Iowa is awash in presidential candidates right now, and for the next week they will be focused on turning out their voters for the caucuses. But a larger worry should be part of their calculation: how to reverse the damage the Republican brand has suffered in the past year.

A year ago, after their big victory in the midterm elections, Republicans were full of confidence and anticipation. As Americans look toward next November, the question that many will be asking is: Are the Republicans really ready to lead? In three political arenas — Congress, the states and the presidential campaign trail — Republicans have left a checkered record in the past year.

For Republicans, the coming presidential election should be presented as mostly a referendum on the record and performance of President Obama. If it is, the president will be genuinely vulnerable, given the weak economy. Instead, Republicans have wound up making their party the focus of the campaign, to their detriment.

Last week, the president scored the cleanest victory of the year in the fight to extend the payroll tax break, capping a three-month standoff with congressional Republicans over economic issues. The political debacle that played out in Congress before Christmas is the clearest evidence of a party still divided between tea party insurgents and the governing class.

Republican leaders have yet to demonstrate that they know how to resolve the tension between running a campaign to shrink the government and then getting broad public support to put their policies in place. House Speaker John Boehner (Ohio) has struggled all year to reconcile the rambunctious freshman class to the realities of governing, particularly with such a partisan divide. Which is why the standoff over a two-month extension of the payroll tax cut ended up as such an embarrassment for the GOP.

Republicans are in worse shape today than they were last December. One year into Republican rule in the House, the GOP has the lowest-ever approval ratings for its congressional performance. The most recent Washington Post-ABC News poll found that just 20 percent of Americans approved of the job congressional Republicans have done this year, down 14 points since the spring, when the party was just taking hold in the House.

Congressional Democrats, too, are at low ebb, at 27 percent. But Obama’s overall approval ratings have perked up in the past month. He is not as ranked as high as most other recent presidents heading into a reelection year, but he is better off today than he was at the end of the summer. Congressional Republicans can take much of the credit for that.

Republican governors have more successes to show than their congressional colleagues. Their ranks include some of the party’s brightest stars, with New Jersey Gov. Chris Christie the most visible. Thanks to big Republican majorities in their legislatures, many of the governors have been able to show what conservative governance would look like.

They sought to balance budgets without raising taxes and have confronted the issue of public employee compensation while Washington avoided seriously tackling entitlement reform.
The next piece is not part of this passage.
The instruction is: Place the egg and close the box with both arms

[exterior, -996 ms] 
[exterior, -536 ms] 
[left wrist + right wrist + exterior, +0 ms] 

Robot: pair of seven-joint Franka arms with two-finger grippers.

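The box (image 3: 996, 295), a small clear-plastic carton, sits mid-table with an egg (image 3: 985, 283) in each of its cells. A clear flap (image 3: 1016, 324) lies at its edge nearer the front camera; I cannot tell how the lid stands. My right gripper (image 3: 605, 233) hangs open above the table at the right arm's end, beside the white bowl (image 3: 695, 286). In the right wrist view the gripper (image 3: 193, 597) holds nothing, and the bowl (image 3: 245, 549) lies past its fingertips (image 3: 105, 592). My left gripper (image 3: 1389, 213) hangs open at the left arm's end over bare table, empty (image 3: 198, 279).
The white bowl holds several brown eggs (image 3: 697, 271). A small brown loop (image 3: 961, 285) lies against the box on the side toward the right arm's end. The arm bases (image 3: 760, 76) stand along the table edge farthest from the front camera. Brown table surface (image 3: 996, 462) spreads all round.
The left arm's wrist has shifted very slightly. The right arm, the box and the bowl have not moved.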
But those actions have also garnered low approval ratings for many of the new governors elected in the big sweep of 2010.

They might recover in time for their own reelection campaigns in 2014, but the Republican presidential nominee might not be able to escape some of the current fallout. Furious public backlash at the aggressive collective-bargaining policies of Ohio Gov. John Kasich and Wisconsin Gov. Scott Walker rattled those two key battleground states. Kasich was rebuffed in a November referendum, and Walker faces a potential recall election in the spring. Democrats also believe that reaction to the policies of Gov. Rick Scott is helping the president’s prospects in Florida.

Then there’s the unexciting field of Republican presidential candidates. A number of the GOP’s strongest politicians stayed out of the race, leaving the party with one of its weakest fields in many campaigns.

Many of those candidates have left even Republican voters wondering whether they are ready to be president. The most obvious case was businessman Herman Cain. Although he quit the race amid allegations of sexual impropriety, his lack of preparation when discussing crucial issues deflated voters’ confidence in his ability to lead the nation.

Texas Gov. Rick Perry entered the race late, and his performance so far has only highlighted how ill prepared he was for the rigors of the presidential campaign trail. He hopes to reverse that impression with a final-week spurt in Iowa, but he faces big hurdles.

Rep. Michele Bachmann (Minn.) is battling similar questions, despite a strong performance in the last debate. Former senator Rick Santorum (Pa.) has focused on only the most conservative voters. Rep. Ron Paul (Tex.) holds problematic views that compromise his ability to be the standard-bearer for the party.

Few doubt that former Massachusetts governor Mitt Romney and former House speaker Newt Gingrich have the experience to be president. Both recognize they need to appeal beyond the party’s conservative base. But each faces scrutiny from rank-and-file Republicans.

The shifting allegiances of Republican voters suggest not only a vote of no confidence in many of the candidates but also unresolved divisions within the party. The next nominee will have to bridge that divide. Republicans are united on many policy issues, but the tea party’s influence has pushed all the presidential candidates to the right. And Obama has seized the opportunity to argue to independent voters that, whatever their disappointment with his record, they should think twice before handing power to the Republicans.

There’s little that Republican candidates can do about all of this in the next few weeks. They’ll be busy competing with one another to win over voters in their own party in the Iowa, New Hampshire, South Carolina and Florida contests. But if they don’t address the larger doubts about the party, they risk underdog status when facing Obama next November.